Bengaluru, Feb 21: In a security scare, a man today hurled a packet, claiming it was a bomb, at a stage when Karnataka Chief Minister Siddaramaiah, Union Minister Ananth Kumar and former Chief Justice MN Venkatachaliah were present there.
A man seated on the balcony of Ravindra Kalakshetra auditorium here suddenly stood up as Siddaramaih started to speak and shouted, "What have you done to our community? Tell that first."
He then threw the "plastic packet" on to the stage which fell short of the chief minister and lay close to where Kumar and Venkatachaliah were seated, police said.
Security personnel present on stage soon cleared the packet and the man was whisked away from the auditorium by police even as he continued questioning the CM. Police said the packet contained chocolate wrappers and the man was being questioned.

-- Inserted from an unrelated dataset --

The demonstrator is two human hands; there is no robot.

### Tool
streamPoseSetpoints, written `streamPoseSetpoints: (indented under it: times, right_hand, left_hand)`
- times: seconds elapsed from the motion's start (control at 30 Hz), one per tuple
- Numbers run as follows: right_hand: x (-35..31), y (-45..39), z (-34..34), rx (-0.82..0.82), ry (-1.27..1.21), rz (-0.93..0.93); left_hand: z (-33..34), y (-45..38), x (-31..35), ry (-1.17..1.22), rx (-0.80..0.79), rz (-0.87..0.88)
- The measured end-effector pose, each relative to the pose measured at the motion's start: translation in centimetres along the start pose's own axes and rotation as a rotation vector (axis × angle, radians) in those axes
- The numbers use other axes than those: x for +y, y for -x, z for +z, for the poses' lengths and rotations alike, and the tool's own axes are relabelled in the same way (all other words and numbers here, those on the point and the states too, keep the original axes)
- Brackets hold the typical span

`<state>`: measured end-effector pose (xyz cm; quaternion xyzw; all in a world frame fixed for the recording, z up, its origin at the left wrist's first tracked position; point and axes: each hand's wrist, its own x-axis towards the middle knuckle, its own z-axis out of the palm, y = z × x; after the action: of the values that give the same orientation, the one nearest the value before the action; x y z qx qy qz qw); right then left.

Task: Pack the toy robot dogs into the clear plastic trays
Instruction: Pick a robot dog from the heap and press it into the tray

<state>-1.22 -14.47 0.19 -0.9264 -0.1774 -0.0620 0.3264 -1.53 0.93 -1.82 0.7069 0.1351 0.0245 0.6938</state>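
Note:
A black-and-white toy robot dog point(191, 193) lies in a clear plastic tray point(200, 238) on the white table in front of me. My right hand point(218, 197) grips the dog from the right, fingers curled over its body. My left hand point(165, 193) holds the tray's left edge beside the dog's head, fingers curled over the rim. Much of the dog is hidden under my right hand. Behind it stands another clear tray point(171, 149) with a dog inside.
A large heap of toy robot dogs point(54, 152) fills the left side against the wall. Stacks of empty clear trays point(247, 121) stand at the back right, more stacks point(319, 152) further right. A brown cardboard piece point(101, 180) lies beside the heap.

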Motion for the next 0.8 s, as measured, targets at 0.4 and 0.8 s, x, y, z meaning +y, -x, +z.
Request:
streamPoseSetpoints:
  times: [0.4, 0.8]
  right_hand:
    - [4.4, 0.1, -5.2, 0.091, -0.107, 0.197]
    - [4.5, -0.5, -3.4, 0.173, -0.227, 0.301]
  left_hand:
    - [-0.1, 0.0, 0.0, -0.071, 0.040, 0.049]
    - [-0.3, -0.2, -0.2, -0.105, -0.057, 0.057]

"According to preliminary information, the man has been identified as BS Prasad and works with the Forest Division of Bruhat Bengaluru Mahanagara Palike (BBMP)," said Sandeep Patil, Deputy Commissioner of Police (Central Division) Bengaluru City.
Stating that police are in the process of collecting information about him from BBMP and also his family members, Patil added the man's responses to police questions were peculiar.
"He is saying that he wants to become Member of Rajya Sabha so he had come there. We are gathering information about him and his activities," Patil said.
Speaking to reporters after the function, Siddaramaiah denied that the incident was a security breach, saying "such incidents are common in a democracy."
"I don't know which caste he belongs to, whichever caste is depressed and oppressed we are working for them... Such things are common in a democracy. I have seen such things several times," Siddaramaiah said.
The chief minister said he felt there might be someone who instigated the man as otherwise he did not see the need for him to behave in such a manner.
Asked whether it was a security breach, he said, "who will know when so many people have come here? What can be done if someone comes as a citizen? Such things are common in democracy or else how can it be democracy?"